**INSTRUCTIONS TO FOLLOW**. Each line of the material should be output exactly as shown.

### EXERCISE DATA

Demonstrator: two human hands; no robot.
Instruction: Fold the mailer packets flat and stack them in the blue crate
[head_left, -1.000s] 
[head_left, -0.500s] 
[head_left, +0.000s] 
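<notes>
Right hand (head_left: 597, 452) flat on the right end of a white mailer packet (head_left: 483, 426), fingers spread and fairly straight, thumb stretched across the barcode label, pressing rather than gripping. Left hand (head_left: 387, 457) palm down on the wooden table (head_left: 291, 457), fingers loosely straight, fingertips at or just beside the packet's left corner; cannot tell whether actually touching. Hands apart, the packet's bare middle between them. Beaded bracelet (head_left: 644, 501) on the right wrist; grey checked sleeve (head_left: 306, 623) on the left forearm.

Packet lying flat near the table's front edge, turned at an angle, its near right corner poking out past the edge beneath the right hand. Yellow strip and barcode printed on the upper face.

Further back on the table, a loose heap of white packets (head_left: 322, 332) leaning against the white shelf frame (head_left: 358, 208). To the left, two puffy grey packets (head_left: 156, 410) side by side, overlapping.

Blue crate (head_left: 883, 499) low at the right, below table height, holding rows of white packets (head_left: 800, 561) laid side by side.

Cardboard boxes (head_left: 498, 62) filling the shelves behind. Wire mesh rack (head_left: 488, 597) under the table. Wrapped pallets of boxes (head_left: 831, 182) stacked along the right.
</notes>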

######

**SOLVED PROBLEM**.
Demonstrator: two human hands; no robot.
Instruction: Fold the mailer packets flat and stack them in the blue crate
[head_left, -1.000s] 
[head_left, -0.500s] 
[head_left, +0.000s] 
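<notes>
Right hand (head_left: 597, 452) flat on the right end of a white mailer packet (head_left: 483, 426), fingers spread and fairly straight, thumb stretched across the barcode label, pressing rather than gripping. Left hand (head_left: 387, 457) palm down on the wooden table (head_left: 291, 457), fingers loosely straight, fingertips at or just beside the packet's left corner; cannot tell whether actually touching. Hands apart, the packet's bare middle between them. Beaded bracelet (head_left: 644, 501) on the right wrist; grey checked sleeve (head_left: 306, 623) on the left forearm.

Packet lying flat near the table's front edge, turned at an angle, its near right corner poking out past the edge beneath the right hand. Yellow strip and barcode printed on the upper face.

Further back on the table, a loose heap of white packets (head_left: 322, 332) leaning against the white shelf frame (head_left: 358, 208). To the left, two puffy grey packets (head_left: 156, 410) side by side, overlapping.

Blue crate (head_left: 883, 499) low at the right, below table height, holding rows of white packets (head_left: 800, 561) laid side by side.

Cardboard boxes (head_left: 498, 62) filling the shelves behind. Wire mesh rack (head_left: 488, 597) under the table. Wrapped pallets of boxes (head_left: 831, 182) stacked along the right.
</notes>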

This is the complete answer.